> EXERCISE BRIEF: Using the listing below, give again exactly the lines from the line with "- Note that" to the line with "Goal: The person", inclusive, without the pictures.

> INFORMATION SUPPLIED:
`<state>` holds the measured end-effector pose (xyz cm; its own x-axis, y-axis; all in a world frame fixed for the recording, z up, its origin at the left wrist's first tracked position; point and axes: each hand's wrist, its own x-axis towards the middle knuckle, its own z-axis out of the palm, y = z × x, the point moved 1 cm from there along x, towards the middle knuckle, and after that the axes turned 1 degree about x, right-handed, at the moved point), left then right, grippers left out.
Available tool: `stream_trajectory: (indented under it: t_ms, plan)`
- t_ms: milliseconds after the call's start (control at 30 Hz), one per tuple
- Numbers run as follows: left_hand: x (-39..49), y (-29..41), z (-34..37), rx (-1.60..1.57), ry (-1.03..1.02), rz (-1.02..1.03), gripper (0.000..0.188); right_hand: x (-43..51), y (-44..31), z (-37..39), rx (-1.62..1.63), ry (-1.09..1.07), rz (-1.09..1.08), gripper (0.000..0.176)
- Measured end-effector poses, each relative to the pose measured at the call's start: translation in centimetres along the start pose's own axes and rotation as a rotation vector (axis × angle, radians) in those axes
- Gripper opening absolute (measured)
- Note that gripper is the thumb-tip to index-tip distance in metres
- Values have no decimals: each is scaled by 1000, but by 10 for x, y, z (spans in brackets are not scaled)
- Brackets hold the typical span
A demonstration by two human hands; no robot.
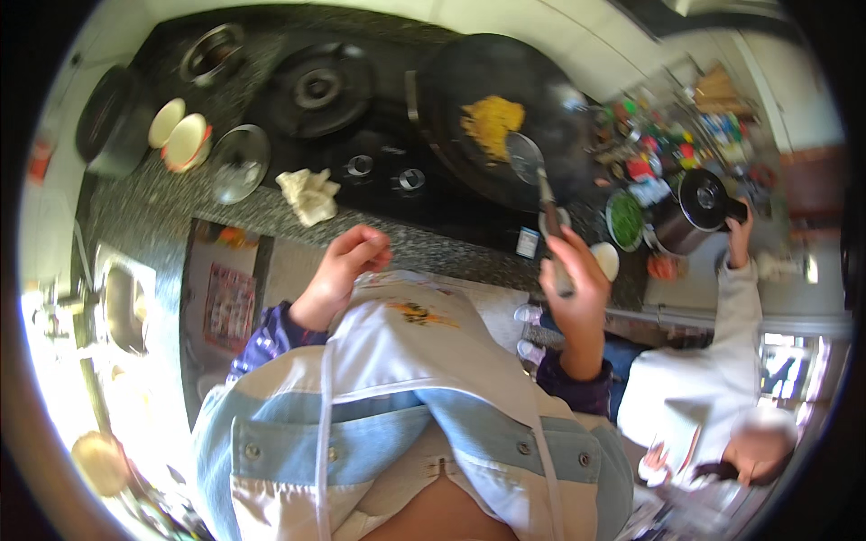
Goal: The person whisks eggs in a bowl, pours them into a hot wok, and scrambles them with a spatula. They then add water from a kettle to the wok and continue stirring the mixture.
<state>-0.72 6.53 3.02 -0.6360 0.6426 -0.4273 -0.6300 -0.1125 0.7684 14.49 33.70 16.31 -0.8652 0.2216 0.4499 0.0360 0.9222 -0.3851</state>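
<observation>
My right hand (575, 274) grips the handle of a metal spatula or ladle (526, 159), whose round head rests at the edge of yellow food, perhaps scrambled egg (492, 125), inside a large black wok (450, 84). The wok sits on the right side of a black gas hob (385, 145). My left hand (355, 260) is held loosely curled in front of the apron, with nothing visible in it. A crumpled cloth (308, 195) lies on the counter beyond my left hand. Near my right hand are a small blue-and-white packet (527, 242) and a pale oval dish (605, 261).
At right, another person (690, 379) has a hand on a dark lidded pot (690, 216) beside a bowl of chopped greens (625, 220). Cream bowls (186, 143), a glass lid (240, 164) and a black pot (111, 122) stand left. An unused burner (316, 89) is beside the wok.
</observation>
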Motion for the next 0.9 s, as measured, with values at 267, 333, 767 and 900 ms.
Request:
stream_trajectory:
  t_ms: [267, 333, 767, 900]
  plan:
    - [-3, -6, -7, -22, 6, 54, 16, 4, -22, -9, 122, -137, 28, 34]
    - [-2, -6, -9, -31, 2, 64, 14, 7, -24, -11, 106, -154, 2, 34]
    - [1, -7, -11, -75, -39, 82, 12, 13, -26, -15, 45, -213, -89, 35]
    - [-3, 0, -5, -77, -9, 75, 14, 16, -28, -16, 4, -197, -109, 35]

> REPLY:
- Note that gripper is the thumb-tip to index-tip distance in metres
- Values have no decimals: each is scaled by 1000, but by 10 for x, y, z (spans in brackets are not scaled)
- Brackets hold the typical span
A demonstration by two human hands; no robot.
Goal: The person whisks eggs in a bowl, pours them into a hot wok, and scrambles them with a spatula. They then add water from a kettle to the wok and continue stirring the mixture.

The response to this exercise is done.